The only bit of good news, if you can call it that, is that the information won’t be held in a central database because of privacy concerns (that seems a bit oxymoronic to me), and the full rollout will be delayed until after the next election.
The British government is also going ahead with ContactPoint, a database containing the details of England’s 11 million children. As described in a 7 November Telegraph story,
The computerised database contains a record for each of the 11m under-18s living in England, containing their name, address, gender, date of birth and a unique identifying number. It also holds information on their parents, their nursery or school, their GP and whether they have a social worker, health visitor or probation officer assigned to them. If the young person consents, it will also give details of sexual health or drug abuse counsellors.
Interestingly, this database is assumed by the government to be secure and private. So secure and private, in fact, that the children of celebrities and certain others—for example, the children of government officials—are to be excluded from it.

It has not passed without notice on the 20th anniversary of the fall of the Berlin Wall the irony of the British government’s dogged efforts to spy on its own people in a way that would make the Stasi envious.

Prime Minister Gordon Brown’s remarks marking the anniversary included this:
What has happened here in Berlin tells the world that the tides of history may ebb and flow, but that across the ages history is moving towards our best hopes, not our worst fears; towards light not darkness; and towards the fulfillment of our humanity, not its denial.

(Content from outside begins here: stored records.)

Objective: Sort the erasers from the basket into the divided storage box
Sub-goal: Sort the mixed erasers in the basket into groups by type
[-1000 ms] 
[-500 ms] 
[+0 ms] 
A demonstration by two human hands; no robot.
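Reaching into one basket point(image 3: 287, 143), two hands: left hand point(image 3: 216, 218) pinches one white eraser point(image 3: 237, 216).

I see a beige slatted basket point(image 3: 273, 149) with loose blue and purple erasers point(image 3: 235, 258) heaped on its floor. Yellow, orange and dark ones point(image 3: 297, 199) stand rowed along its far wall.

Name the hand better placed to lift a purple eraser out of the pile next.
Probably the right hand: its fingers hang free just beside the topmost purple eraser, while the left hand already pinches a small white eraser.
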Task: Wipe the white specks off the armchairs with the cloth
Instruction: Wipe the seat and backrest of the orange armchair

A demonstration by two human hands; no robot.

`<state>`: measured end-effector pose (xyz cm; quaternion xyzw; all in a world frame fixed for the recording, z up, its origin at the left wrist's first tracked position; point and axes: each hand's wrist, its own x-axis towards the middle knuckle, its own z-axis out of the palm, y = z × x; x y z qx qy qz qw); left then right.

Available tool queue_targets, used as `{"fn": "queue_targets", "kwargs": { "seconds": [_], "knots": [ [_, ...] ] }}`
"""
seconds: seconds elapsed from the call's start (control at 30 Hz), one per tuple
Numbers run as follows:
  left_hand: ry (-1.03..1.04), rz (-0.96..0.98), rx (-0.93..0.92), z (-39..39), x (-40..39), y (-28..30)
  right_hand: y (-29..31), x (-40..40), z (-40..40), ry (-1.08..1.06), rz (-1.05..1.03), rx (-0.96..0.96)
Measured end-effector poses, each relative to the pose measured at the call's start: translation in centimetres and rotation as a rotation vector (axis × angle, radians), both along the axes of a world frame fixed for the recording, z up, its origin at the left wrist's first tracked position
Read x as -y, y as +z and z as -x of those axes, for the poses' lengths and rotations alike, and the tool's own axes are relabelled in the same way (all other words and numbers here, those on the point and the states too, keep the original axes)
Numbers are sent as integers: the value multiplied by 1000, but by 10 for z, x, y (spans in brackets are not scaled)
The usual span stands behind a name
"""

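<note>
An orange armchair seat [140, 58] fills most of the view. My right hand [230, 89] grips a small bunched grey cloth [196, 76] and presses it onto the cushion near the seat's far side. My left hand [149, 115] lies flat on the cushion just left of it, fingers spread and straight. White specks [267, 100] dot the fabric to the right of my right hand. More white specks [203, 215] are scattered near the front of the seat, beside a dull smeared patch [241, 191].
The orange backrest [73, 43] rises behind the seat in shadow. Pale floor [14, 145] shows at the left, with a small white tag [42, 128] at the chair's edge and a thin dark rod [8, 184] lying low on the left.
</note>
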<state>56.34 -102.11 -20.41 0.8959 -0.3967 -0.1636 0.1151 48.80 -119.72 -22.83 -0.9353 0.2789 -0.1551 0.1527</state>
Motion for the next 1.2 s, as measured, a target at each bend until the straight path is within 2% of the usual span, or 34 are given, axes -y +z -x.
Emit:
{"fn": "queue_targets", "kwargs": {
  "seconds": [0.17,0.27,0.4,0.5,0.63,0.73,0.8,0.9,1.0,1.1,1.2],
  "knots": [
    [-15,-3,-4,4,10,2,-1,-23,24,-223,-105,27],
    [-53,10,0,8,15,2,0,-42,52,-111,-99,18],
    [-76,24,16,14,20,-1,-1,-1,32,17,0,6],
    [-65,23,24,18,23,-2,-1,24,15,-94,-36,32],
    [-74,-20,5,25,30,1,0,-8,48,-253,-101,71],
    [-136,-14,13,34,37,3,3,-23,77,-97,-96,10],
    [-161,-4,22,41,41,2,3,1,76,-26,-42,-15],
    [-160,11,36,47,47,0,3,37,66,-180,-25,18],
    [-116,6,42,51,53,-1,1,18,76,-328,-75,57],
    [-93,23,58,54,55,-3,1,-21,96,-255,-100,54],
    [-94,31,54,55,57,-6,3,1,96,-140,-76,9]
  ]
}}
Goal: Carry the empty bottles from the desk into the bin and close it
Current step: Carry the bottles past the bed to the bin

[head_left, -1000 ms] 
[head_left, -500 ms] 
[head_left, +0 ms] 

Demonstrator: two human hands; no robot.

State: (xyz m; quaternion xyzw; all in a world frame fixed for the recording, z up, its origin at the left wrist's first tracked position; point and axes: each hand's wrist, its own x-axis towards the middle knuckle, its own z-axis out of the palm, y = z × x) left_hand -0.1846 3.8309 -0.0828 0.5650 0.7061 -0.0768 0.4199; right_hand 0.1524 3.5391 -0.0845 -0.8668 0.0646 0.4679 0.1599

So governmental spying is moving toward our best hopes, toward light not darkness, and toward the fulfillment of our humanity? George Orwell, who once wrote, ”To see what is in front of one’s nose needs a constant struggle,” would probably be very depressed by the state of affairs in the United Kingdom—but probably not very surprised
It strikes me that the unnamed writer at IEEE Spectrum doesn't quite get what is Orwellian here. If the internet means that our lives are going to become more and more transparent to others, freedom actually requires something like a central data base. I do not think i want to see the collecting of information on web browsing without search warrants. But if we are going to have it, freedom requires that I be able to search Gordon Brown's habits just as easily as he searches mine. Then we can all be equally transparent and accountable to each other and discover a new kind of freedom without privacy. What is Orwellian is when all the power is in the hands of the Stasi; but when we can call out any cop for his bad habits, or when we can discover Gordon Brown's porn addiction, should he have ever had one, then we are free to develop a new sense of tolerance and standards and name-calling and scapegoating in full view of what we are doing to each other. It might make us capable of relearning what really matters. Then again, maybe not.